Task objective - Search each line below for the word "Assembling" and list those that contain it.

┄┄┄┄┄┄

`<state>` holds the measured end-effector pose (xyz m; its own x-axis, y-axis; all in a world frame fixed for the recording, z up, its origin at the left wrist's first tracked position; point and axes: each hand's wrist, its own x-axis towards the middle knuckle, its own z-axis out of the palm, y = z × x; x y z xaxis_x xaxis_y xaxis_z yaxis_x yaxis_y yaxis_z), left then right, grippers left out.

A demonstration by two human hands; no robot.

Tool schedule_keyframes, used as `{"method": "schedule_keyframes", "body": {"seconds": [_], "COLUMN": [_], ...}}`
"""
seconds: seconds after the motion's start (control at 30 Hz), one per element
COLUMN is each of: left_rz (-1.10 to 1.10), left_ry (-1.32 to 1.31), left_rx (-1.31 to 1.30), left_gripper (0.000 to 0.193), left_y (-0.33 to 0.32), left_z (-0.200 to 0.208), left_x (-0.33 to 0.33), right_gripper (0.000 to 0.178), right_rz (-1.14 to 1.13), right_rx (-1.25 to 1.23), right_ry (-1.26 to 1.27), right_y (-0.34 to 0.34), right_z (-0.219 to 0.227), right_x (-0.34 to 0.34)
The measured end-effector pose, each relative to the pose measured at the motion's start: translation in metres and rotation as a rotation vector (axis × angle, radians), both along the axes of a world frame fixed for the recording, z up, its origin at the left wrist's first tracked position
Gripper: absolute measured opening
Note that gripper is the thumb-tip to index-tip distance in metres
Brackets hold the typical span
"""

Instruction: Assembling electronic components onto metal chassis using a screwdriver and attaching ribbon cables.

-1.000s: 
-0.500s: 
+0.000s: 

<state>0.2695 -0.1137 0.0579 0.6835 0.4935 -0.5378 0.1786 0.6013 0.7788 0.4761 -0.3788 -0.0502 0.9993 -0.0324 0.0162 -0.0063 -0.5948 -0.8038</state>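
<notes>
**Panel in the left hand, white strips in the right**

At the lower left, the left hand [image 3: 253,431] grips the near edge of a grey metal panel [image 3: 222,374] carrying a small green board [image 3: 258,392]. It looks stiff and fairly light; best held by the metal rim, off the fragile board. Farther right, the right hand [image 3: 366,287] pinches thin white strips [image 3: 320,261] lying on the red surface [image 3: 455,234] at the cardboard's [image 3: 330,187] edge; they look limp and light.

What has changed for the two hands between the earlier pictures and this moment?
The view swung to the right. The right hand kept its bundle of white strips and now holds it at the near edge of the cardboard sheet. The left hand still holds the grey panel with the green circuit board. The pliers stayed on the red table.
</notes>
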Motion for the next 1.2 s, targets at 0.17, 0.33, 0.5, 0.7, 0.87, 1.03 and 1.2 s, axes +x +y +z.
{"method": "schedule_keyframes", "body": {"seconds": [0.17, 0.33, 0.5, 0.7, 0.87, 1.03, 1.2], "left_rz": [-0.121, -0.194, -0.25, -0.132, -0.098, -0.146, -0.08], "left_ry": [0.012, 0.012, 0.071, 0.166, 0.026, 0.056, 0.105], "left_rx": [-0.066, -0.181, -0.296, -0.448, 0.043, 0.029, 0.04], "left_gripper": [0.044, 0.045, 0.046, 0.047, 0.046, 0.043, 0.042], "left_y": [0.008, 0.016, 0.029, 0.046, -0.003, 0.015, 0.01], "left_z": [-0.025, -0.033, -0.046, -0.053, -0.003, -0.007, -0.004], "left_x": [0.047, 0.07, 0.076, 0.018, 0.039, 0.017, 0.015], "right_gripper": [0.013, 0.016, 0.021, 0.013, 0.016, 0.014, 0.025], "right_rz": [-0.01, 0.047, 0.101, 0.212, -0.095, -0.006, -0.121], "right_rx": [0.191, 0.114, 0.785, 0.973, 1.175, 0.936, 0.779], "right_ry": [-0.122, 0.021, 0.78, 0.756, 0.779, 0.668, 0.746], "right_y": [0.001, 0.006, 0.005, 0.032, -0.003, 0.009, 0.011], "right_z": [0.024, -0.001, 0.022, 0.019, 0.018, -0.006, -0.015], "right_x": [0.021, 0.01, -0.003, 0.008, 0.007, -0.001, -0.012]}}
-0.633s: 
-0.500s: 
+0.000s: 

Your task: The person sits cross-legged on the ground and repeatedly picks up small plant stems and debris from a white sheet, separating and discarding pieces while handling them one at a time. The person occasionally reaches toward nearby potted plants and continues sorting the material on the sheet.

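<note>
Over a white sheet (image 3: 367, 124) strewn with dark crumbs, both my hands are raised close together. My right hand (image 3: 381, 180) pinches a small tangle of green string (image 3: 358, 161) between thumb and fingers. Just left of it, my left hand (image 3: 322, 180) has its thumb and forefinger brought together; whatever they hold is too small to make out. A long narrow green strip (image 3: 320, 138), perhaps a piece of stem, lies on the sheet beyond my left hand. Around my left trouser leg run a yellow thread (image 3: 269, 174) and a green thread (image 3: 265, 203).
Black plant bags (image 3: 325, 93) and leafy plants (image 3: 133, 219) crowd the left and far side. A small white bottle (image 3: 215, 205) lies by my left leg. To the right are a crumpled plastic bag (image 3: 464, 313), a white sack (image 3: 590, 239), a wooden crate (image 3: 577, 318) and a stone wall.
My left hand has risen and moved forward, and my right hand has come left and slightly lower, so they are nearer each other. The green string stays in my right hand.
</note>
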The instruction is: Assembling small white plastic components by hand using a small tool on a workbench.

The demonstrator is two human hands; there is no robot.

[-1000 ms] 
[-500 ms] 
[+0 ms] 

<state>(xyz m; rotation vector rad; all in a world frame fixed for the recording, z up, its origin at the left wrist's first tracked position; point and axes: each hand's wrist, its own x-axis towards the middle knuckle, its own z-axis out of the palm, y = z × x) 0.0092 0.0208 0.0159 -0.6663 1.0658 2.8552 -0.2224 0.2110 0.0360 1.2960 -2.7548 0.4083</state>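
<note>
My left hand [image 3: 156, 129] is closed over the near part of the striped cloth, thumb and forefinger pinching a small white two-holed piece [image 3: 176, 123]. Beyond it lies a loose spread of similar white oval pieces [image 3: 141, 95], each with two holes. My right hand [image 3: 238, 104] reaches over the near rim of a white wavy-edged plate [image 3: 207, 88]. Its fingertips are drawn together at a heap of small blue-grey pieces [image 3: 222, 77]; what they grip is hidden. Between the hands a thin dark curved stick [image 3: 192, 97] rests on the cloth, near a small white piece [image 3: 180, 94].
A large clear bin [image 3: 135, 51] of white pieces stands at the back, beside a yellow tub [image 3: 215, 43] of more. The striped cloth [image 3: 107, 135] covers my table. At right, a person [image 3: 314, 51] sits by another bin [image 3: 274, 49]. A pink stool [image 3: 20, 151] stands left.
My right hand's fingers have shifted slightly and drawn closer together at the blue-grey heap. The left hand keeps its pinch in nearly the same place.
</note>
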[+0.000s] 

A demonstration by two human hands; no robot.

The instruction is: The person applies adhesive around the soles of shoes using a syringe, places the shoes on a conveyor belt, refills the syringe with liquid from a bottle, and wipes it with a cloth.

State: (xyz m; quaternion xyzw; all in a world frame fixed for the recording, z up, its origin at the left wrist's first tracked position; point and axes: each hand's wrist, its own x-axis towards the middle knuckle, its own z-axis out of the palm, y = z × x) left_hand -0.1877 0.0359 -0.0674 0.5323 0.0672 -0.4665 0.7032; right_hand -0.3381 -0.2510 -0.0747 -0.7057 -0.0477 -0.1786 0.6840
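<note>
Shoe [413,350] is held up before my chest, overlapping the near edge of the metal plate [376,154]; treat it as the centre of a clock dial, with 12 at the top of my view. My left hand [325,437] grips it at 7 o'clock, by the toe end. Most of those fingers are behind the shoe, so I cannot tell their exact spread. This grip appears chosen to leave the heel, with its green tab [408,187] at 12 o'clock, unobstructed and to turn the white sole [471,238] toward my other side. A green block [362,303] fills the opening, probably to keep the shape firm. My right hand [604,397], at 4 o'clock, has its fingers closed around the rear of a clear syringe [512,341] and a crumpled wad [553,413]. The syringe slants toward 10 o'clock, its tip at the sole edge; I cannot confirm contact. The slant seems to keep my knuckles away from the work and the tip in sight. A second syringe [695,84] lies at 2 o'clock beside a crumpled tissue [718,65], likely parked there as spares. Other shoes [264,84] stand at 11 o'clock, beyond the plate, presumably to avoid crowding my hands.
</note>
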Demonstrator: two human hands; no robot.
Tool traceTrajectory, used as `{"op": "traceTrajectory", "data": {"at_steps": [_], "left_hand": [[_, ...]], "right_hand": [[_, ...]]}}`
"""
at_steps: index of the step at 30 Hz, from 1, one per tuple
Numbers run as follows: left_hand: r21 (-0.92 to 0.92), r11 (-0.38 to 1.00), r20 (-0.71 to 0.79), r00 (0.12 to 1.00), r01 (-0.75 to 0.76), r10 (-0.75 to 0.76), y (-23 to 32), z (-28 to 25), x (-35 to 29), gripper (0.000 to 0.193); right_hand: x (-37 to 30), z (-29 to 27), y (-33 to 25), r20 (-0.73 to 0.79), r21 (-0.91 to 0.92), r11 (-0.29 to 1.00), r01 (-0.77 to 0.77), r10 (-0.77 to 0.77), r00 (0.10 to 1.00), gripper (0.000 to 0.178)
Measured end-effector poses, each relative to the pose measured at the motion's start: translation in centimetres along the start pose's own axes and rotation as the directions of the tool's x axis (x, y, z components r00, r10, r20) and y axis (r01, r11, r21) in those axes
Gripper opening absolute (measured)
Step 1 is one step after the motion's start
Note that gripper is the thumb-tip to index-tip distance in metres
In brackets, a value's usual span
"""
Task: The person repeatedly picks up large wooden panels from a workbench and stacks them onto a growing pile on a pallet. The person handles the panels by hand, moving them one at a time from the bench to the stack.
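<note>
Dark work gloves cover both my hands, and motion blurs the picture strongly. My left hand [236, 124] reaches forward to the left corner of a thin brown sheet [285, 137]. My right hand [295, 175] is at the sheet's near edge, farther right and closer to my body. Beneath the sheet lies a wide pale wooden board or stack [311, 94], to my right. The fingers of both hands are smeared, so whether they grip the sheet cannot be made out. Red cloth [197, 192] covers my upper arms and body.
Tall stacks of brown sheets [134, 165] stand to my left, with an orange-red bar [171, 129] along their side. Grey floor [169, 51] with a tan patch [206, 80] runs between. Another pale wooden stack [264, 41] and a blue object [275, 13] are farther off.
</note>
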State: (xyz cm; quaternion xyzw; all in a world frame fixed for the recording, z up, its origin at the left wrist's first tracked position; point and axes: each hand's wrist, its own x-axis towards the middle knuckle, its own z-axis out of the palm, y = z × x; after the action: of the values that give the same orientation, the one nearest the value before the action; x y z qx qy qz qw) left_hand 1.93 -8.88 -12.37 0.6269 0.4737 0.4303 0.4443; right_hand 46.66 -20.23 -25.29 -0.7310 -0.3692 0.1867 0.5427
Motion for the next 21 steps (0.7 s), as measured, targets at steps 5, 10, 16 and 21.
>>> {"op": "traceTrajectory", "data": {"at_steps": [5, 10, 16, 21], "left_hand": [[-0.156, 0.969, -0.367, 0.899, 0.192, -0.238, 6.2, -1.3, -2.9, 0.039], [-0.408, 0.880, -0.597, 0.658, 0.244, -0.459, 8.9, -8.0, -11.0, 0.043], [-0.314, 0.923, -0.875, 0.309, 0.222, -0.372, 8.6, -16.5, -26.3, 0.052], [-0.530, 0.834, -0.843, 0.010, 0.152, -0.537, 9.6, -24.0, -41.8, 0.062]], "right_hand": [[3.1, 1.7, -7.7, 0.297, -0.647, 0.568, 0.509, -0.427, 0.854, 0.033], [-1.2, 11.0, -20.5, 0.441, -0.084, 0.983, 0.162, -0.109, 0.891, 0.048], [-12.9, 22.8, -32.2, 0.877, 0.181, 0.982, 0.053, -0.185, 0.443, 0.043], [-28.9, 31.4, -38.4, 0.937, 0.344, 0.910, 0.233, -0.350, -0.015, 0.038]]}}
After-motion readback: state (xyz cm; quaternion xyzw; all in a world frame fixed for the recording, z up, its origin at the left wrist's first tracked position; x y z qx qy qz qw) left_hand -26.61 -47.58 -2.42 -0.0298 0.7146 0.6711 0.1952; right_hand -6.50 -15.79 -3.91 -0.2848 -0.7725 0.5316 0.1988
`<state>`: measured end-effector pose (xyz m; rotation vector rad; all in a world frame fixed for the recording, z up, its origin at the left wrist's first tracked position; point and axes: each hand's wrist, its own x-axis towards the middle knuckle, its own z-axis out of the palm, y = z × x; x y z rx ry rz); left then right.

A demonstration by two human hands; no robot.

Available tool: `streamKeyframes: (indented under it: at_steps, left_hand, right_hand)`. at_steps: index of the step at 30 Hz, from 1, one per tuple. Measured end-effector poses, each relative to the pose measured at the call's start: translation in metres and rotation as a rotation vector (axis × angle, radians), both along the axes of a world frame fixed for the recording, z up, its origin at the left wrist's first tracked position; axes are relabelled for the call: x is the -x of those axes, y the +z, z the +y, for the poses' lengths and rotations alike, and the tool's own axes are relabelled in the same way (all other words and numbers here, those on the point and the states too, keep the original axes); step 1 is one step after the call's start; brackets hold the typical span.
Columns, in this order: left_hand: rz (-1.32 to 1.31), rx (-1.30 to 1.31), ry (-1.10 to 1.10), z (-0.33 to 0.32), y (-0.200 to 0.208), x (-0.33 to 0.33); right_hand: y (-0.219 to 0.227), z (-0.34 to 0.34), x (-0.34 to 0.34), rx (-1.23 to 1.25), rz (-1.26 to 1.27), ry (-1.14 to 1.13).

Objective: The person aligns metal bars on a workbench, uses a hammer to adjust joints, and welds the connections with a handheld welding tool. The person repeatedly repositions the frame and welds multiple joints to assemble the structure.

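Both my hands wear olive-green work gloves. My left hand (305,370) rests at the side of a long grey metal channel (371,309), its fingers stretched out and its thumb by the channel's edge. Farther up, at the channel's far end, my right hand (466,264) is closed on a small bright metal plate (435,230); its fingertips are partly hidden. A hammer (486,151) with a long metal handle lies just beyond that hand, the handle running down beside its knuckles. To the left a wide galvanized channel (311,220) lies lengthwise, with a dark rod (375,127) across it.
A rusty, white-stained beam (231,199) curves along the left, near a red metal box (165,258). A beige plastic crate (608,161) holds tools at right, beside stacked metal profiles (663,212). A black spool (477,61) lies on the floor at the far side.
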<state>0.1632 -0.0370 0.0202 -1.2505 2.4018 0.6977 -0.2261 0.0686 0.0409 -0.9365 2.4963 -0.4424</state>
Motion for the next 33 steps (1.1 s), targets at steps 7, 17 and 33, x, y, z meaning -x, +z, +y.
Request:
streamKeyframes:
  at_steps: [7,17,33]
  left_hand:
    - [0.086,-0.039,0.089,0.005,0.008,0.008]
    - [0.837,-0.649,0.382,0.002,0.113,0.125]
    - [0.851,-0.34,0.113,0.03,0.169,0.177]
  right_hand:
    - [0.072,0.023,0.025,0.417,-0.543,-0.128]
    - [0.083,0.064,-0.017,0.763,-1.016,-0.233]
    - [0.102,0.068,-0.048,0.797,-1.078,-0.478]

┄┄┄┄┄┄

Exercise response -
Instruction: Assembling electronic components onto metal chassis using a screwdriver and attaching ribbon cables.
The instruction is: Assembling small white plastic components by hand using a small tool on a workbench.

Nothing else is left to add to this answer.